Speaker
Description
Measuring radon emanation from detector materials is a key method for controlling radon contamination, a significant source of background in rare event physics experiments. Methods for measuring radon emanation are well established but have predominantly focused on the 222Rn isotope, the dominant radon isotope for these backgrounds. However, measurements of 220Rn (thoron), the second most abundant radon isotope, remain relatively unexplored. 220Rn emanation measurements are challenging because the 220Rn emanating from the material of interest must be transferred from the emanation chamber to the active detector chamber within its short 55 s half life. In comparison, 222Rn, with its 3.8 d half life, has ample time to be transferred to the detector. In this study, a direct in chamber approach for measuring 220Rn emanation is presented, in which the sample is placed directly within the active detector chamber, thereby minimising losses during transfer. The method was demonstrated with a DURRIDGE RAD8 electrostatic radon detector, which measured 220Rn emanation from low activity thoriated rods with an activity of 76 ± 20 mBq.

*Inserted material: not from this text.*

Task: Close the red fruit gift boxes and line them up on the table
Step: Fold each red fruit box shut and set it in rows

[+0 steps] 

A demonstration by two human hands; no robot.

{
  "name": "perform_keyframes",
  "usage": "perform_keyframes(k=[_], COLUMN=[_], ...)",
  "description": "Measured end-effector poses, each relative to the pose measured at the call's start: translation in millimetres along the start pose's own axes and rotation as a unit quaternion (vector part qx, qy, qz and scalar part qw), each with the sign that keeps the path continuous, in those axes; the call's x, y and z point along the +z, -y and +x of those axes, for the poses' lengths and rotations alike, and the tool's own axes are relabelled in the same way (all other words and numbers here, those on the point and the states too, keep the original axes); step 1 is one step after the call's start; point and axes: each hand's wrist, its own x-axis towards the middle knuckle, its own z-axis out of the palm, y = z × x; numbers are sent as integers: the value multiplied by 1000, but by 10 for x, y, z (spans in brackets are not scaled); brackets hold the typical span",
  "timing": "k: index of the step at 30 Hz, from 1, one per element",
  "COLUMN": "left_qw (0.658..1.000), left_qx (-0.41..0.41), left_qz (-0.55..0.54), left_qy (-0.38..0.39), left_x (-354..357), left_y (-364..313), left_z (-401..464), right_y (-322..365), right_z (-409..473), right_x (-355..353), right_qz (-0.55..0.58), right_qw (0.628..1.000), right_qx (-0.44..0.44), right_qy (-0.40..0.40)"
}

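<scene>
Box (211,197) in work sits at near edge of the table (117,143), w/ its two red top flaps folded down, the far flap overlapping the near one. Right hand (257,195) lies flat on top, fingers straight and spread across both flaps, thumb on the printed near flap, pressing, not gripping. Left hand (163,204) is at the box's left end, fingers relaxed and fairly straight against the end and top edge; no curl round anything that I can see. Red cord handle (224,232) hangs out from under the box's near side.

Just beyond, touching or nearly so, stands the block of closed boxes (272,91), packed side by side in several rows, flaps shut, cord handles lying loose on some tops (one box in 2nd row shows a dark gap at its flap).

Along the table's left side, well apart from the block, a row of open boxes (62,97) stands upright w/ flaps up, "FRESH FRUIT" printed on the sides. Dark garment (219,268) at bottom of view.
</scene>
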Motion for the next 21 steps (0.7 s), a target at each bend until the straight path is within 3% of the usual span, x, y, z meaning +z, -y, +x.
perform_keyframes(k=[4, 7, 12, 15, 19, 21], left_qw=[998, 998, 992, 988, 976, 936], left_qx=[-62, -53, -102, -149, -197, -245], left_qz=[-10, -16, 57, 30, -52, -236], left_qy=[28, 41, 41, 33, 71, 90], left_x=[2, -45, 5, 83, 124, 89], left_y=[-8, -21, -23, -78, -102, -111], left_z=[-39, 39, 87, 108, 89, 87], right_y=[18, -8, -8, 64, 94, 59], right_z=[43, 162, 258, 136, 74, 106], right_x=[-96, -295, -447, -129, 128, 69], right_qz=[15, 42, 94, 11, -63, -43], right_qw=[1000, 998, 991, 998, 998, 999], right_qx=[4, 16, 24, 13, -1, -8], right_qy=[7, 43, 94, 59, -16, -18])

Compared with a conventional 220Rn emanation set up, the in chamber method increased sensitivity by a factor of 3. Using helium as the carrier gas provided a further increase by a factor of 1.7, giving an overall sensitivity gain of about 5. These results indicate that in chamber 220Rn emanation measurements provide an effective tool for low background experiments and have the potential to accelerate radon studies by exploiting the shorter half life of 220Rn.